THE BLOG
07/30/2010 03:02 pm ET | Updated May 25, 2011

Thanks, Hank

Thanks, Hank

Former Treasury Secretary Henry Paulson weighed in today on reform of the housing finance system with an op-ed piece in the Washington Post that's been headlined in Twitter streams all morning as calling for dismantling Fannie Mae and Freddie Mac, the discredited housing finance giants now in conservatorship after needing $145 billion in federal capital to stay afloat. And coming from W's former Treasury Secretary, there's nothing surprising about that.

What is surprising is that after Paulson gets past the ritual call for the companies' demise, he does a virtual 180 degree turn and suggests that the answer to "what next, then" is...well, Fannie and Freddie run as utilities with a regulated rate of return. And he then goes on to spend a considerable amount of remaining space to explaining how central the companies are to the continued good health of the housing economy, and that they were the "...most effective of the stimulus efforts undertaken in the past two years."

Now Fannie and Freddie have about as many friends in Washington today as a band of fleas in a dog grooming salon. So to have Paulson extolling their virtues is news indeed. Of course, many have ignored this and instead touted this as a "kill the GSEs" piece. I think this just proves that when you're a hammer, everything is a nail. If your disposition is to blame Fannie and Freddie for everything that's gone wrong in the housing system, you will focus on this. Case in point is Joe Wiesenthal at BusinessInsider.com who calls the play right and blasts Paulson for failing to deliver the coup de grace that he thinks they deserve.

Paulson's fundamental point is totally accurate, though. As the Washington noise machine spins up around Fannie and Freddie now that the Dodd-Frank financial reform bill is behind them, policy makers should take careful note. The housing economy remains in the dumps. House prices are stubbornly refusing to rise. Foreclosures continue at a torrid pace. The Administration's loan modification program, Making Home Affordable, is generally regarded as a failure. The combination of foreclosed, for sale homes already in lenders' inventories and the so-called "shadow inventory" of homes whose borrowers have stopped paying but who have not yet been foreclosed is a heavy, heavy weight on the market. Other capital is unlikely to come back into the market until Dodd-Frank's terms are more clearly understood and investors sense a genuine bottom to the housing market.

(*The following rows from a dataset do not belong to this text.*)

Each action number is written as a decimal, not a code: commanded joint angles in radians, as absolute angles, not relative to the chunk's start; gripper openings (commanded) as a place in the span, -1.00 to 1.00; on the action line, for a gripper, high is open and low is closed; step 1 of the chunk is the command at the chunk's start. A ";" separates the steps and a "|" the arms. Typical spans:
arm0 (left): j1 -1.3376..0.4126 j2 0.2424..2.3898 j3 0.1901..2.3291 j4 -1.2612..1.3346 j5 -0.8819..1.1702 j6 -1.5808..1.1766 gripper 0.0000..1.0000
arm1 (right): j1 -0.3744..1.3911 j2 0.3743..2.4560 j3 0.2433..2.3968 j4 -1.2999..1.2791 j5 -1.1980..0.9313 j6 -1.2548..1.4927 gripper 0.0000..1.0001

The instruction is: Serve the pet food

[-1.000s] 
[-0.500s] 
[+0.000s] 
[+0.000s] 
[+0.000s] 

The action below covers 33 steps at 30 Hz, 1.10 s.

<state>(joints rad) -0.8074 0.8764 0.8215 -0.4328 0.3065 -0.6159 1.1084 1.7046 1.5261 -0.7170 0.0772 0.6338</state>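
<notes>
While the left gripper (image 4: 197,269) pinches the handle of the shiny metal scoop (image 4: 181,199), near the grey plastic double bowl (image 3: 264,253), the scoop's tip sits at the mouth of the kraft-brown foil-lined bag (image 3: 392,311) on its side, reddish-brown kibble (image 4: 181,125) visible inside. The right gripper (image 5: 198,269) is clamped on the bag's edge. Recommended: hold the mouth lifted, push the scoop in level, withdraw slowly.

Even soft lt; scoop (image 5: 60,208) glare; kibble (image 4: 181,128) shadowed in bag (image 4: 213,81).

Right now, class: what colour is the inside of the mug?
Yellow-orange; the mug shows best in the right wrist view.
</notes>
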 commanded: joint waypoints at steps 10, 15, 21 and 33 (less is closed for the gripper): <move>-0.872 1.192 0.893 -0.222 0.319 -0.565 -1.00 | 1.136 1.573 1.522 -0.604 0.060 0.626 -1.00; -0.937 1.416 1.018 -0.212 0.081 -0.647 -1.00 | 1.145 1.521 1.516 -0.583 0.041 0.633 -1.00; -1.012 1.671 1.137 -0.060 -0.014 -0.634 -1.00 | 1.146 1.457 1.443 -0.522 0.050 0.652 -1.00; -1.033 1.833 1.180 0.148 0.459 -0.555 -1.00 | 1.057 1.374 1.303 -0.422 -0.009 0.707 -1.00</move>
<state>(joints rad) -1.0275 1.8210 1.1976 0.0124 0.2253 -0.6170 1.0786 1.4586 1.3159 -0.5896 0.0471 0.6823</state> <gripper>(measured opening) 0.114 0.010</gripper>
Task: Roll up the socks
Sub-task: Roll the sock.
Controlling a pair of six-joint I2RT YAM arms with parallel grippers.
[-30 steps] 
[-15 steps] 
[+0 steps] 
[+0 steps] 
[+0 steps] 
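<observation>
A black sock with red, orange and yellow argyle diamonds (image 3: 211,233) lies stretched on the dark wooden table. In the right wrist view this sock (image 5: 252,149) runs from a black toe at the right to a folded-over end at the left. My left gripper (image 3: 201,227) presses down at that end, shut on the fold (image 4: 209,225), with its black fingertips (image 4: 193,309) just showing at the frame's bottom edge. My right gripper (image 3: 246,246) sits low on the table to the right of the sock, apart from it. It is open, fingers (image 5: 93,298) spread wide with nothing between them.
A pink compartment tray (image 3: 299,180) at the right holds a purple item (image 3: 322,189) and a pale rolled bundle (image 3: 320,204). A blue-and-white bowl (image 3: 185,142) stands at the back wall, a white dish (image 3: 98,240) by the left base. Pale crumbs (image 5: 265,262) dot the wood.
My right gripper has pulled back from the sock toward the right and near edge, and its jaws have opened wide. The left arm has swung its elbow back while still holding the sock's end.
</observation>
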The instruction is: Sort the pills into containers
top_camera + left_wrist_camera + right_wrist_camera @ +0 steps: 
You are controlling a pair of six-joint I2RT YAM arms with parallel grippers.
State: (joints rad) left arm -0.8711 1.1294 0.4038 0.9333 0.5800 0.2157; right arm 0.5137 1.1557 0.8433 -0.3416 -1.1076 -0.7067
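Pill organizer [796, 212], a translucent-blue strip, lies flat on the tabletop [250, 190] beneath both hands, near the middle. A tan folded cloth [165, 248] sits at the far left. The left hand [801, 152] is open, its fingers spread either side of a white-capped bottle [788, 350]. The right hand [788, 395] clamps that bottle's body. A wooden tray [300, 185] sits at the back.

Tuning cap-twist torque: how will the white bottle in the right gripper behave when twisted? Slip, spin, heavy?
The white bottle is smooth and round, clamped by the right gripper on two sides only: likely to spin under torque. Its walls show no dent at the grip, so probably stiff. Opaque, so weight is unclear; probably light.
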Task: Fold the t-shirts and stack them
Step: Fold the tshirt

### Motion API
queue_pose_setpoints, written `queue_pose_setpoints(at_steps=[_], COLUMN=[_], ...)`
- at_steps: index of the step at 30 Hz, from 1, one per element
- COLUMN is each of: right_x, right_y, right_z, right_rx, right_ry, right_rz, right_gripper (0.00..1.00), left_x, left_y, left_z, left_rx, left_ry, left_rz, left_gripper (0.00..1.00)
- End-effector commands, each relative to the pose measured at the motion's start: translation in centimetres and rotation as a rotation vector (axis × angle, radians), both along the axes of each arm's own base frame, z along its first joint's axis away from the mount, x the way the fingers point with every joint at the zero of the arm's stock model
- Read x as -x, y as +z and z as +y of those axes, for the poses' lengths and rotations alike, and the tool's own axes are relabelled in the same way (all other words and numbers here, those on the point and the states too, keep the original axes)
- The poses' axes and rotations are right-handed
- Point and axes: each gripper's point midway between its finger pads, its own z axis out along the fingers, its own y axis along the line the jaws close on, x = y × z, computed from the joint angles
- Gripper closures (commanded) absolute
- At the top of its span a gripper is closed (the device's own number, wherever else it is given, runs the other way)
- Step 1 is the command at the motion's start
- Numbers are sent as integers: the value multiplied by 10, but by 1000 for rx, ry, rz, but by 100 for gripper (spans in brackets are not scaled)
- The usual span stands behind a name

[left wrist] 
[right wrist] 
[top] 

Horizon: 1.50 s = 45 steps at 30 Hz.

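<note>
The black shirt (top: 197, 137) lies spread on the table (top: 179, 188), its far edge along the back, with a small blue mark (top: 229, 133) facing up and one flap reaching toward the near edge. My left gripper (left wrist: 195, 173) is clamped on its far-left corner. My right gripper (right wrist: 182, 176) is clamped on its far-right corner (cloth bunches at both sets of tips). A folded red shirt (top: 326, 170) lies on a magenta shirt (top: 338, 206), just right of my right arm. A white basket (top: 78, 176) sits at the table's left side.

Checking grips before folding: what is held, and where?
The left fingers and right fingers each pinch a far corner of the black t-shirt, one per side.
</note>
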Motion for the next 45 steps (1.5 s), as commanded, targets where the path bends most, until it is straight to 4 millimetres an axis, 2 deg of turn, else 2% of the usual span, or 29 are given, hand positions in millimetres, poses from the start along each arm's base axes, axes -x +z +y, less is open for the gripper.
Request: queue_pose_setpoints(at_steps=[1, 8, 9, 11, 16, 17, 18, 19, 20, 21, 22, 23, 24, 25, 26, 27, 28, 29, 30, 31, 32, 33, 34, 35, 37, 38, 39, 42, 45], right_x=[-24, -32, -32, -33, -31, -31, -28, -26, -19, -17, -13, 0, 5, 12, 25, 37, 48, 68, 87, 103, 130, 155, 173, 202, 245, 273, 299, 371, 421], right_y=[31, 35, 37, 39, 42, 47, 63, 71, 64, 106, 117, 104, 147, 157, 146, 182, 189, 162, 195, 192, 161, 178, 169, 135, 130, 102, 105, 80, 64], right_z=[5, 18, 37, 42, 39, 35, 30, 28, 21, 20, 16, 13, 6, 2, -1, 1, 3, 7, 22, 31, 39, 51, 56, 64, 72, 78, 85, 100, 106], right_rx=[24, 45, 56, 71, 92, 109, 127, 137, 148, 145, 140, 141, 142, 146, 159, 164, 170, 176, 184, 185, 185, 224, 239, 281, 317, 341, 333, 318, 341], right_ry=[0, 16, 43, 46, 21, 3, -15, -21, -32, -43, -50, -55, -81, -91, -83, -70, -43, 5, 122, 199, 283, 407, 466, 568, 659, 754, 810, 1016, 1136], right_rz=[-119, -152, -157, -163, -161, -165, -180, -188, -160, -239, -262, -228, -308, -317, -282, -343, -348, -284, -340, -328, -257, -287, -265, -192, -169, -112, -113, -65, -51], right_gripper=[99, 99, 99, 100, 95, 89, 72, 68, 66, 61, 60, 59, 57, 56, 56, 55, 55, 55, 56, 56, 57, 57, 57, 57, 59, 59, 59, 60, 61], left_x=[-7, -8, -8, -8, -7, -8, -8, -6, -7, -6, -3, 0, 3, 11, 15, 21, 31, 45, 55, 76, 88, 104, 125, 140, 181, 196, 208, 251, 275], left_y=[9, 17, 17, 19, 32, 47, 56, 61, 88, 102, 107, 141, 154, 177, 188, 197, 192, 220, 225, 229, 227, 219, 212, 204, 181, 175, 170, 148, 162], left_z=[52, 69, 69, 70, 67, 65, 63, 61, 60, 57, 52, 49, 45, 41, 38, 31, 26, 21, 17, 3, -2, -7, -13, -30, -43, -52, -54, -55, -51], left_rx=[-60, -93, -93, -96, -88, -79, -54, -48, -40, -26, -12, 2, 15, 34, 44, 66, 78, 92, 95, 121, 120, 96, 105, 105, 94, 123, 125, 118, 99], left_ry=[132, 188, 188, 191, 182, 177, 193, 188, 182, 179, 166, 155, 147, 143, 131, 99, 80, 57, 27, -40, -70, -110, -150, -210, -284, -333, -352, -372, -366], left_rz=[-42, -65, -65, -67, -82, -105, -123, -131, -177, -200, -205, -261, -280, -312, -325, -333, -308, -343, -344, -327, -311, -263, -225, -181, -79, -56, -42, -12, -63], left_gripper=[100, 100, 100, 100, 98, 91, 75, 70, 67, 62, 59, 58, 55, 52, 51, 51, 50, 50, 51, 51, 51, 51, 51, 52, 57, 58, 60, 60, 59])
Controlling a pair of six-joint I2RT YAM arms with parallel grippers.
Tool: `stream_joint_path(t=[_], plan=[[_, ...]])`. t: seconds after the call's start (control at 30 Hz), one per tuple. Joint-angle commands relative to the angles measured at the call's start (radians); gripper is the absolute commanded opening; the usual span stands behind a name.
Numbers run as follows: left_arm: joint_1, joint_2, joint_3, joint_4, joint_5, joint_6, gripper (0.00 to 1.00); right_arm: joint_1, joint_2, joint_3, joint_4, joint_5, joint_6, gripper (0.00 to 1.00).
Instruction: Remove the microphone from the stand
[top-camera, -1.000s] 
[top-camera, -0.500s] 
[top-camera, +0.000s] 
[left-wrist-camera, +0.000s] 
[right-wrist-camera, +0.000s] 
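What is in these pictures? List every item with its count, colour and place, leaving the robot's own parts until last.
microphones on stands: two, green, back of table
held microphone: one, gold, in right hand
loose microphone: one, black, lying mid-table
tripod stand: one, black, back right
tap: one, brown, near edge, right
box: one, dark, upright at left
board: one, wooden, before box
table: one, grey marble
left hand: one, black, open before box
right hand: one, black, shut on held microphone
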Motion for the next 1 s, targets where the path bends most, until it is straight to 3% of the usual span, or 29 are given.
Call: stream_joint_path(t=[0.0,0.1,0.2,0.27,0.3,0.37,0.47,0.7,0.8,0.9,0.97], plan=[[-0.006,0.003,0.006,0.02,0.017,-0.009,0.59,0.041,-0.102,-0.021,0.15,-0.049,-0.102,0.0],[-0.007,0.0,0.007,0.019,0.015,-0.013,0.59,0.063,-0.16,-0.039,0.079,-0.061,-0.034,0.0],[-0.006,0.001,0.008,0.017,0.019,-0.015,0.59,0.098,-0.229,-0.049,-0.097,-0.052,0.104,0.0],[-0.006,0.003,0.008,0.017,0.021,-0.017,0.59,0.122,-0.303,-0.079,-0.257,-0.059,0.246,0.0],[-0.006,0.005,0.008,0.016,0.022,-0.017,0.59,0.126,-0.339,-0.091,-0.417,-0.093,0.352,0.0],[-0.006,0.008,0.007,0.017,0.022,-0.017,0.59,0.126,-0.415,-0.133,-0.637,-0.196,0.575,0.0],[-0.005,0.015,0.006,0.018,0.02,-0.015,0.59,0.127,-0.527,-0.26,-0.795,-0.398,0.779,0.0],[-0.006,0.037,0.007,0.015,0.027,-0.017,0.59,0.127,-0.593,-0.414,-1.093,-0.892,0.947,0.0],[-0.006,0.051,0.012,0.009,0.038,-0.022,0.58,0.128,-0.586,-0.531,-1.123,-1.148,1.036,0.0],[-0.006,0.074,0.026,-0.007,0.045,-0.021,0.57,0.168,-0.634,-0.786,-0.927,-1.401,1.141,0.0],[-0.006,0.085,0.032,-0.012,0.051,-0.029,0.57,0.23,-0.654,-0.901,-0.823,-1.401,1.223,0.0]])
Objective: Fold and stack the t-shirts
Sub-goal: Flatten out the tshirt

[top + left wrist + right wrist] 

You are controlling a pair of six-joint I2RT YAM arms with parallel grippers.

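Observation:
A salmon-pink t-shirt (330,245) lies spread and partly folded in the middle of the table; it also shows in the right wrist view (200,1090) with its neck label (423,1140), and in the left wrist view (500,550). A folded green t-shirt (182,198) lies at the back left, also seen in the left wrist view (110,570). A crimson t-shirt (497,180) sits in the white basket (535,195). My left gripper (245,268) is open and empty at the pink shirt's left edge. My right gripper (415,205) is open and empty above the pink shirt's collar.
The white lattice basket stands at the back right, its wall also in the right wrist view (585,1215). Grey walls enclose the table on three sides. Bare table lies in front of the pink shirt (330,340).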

In the meantime, Fannie, Freddie and FHA are the housing market, as Paulson rightly points out. Investors are buying their securities. Mortgage interest rates are lower than they have been in decades. Credit and down payment standards are tougher than they were, but the companies in 2009 pumped $1 trillion in mortgage finance into the economy, providing more than 5 million households funds to buy or refinance a home. And rental housing, so critical to lower and moderate income families, also is relying more heavily than ever on Fannie and Freddie, whose share of large rental housing loans has grew by more than 30 percent last year over 2006.

Paulson's call for continued federal support for housing finance, with explicit subsidies that are paid for by those who enjoy its benefits, is a theme that runs through many of the papers submitted in response to HUD's and Treasury's call for public input on the topic. And it certainly will not be controversial when the two Cabinet departments convene their August 17 conference on this topic in Washington.

Paulson's piece is a welcome antidote to the hysterical attempts by Republican legislators and conservative apologists for Wall Street scoundrels to blame Fannie and Freddie for the mortgage mess. Congress and the Administration could do worse than embrace his emphatic and, in my view, accurate pitch that in spite of their well-publicized failures at the height of the boom, the government chartered companies have still succeeded in doing what they were originally set up to do: provide stability in the mortgage markets, and guarantee liquidity and access for responsible, affordable and sustainable loans for rental and ownership housing. Designing the mortgage finance system of the future should build on those virtues, address the obvious failings, and insure that American consumers can continue to find affordable, long term mortgage loans.